封切り日の夜の回をイオンシネマ茨木にて。
 
原作はペヤンヌマキ主宰の演劇ユニット“ブス会*”の同名舞台劇
橋口亮輔監督がTVドラマシリーズ化してCSチャンネルで放映。
それを劇場用に再編集した映画版なのだそうで、
「ホームドラマチャンネル開局25周年記念オリジナルドラマ」との触れ込みです。
 
「お母さん」の姿は冒頭で車の中に薄ぼんやり映るだけ。
もとが舞台劇らしく、物語は必要最低限の人数で進んで行きます。
 
母親の誕生日を祝うため、親孝行のつもりで温泉宿に連れてきた三姉妹
長女の弥生(江口のりこ)は容姿にコンプレックスを持ち、
美人と言われてちやほやされてきた次女の愛美(内田慈)に嫌味を言い通し。
一方の愛美は愛美で、優等生の弥生と常に比較されたことを根に持っている。
 
男性と交際経験がまったくないままで見合い結婚をした母親は、
いつも父親の悪口を娘たちに聞かせ、ネガティブな発言ばかり。
そんな母親に嫌気が差して、弥生と愛美は早々に実家を出た。
そのあと母親の面倒を見つづけてきたのが三女の清美(古川琴音)。
 
実は今回の旅行で清美が母親に用意したプレゼントは、自分の結婚宣言。
いきなり母親に会わせるわけにもいかないから、まずは姉たちに紹介しようと、
宿に到着後、相手のタカヒロ(青山フォール勝ち)を呼び寄せる。
 
ところが、まさか清美が結婚を考えているとは想像もしていなかった姉たちは仰天。
祝福してくれるどころか思いとどまるように言われて清美も憤慨し……。
 
江口のりこと内田慈の演技は予想できることでしたが、
古川琴音もこんな役を演じられるとは意外。
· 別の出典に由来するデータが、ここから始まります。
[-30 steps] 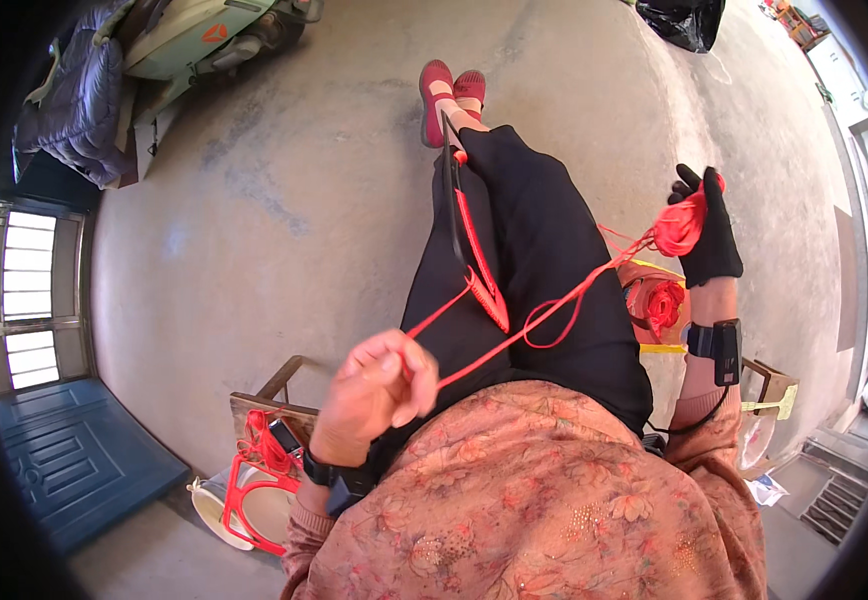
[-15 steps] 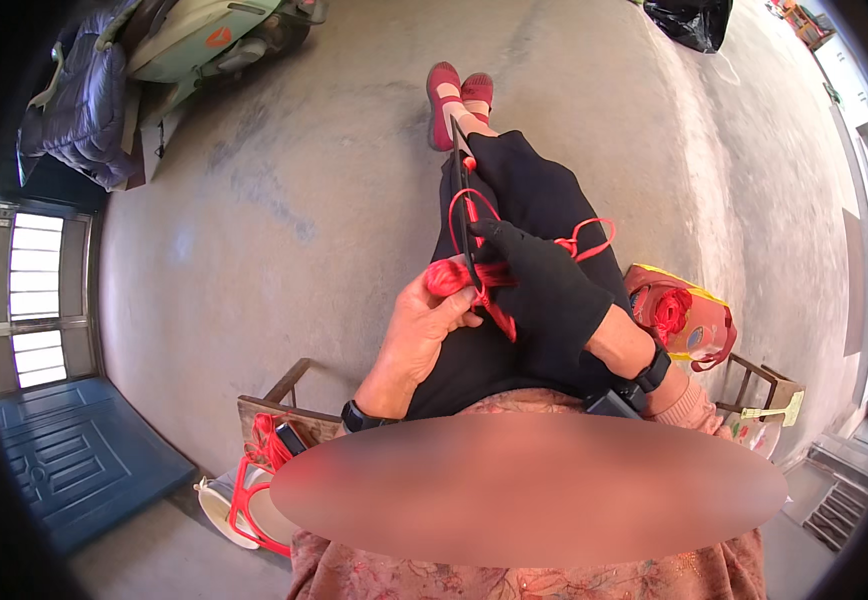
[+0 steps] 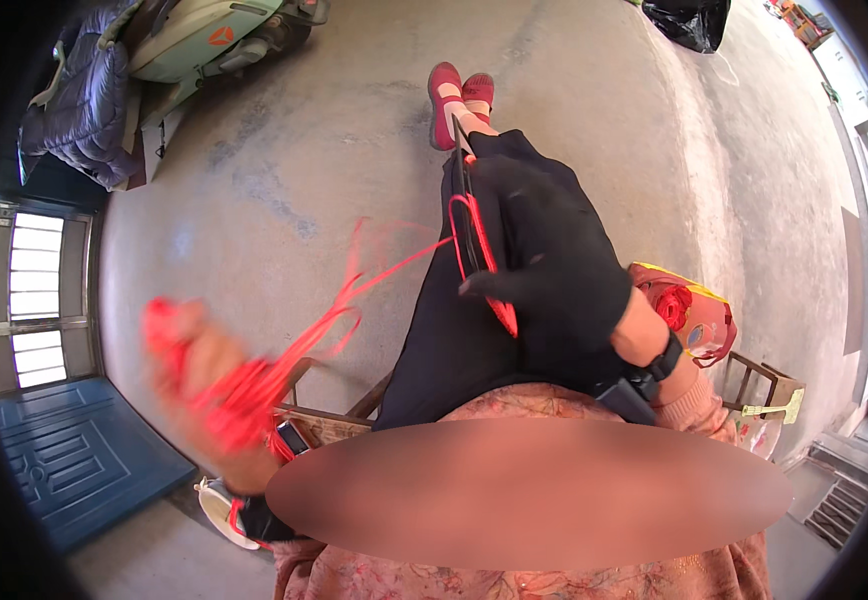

でもピッタリ。
それぞれの外見と中身(は実のところは私らにはわからないけれど)がハマり、
とても面白いドラマに仕上がっています。
 
もともと橋口監督の作品は好きですが、やっぱり好きだなぁと再認識。
弥生のひがみっぷりが物凄いのと、愛美の色目使いがなかなかキモいのとで、
序盤は鬱陶しくなったりもしたけれど、それもこれも演技が上手いから。
 
男性と女性の思考回路が異なるというのを私に教えてくれたのはこの映画ですが、
男は「それはそれ、これはこれ」で考えられるということが、
青山フォール勝ち演じるタカヒロを見ているとよくわかります。
彼の台詞の中で、「思い詰めて夜に考えたことはたいてい間違っている。
大切なことは太陽の出ているときに考えたほうがいい」がとても心に残りました。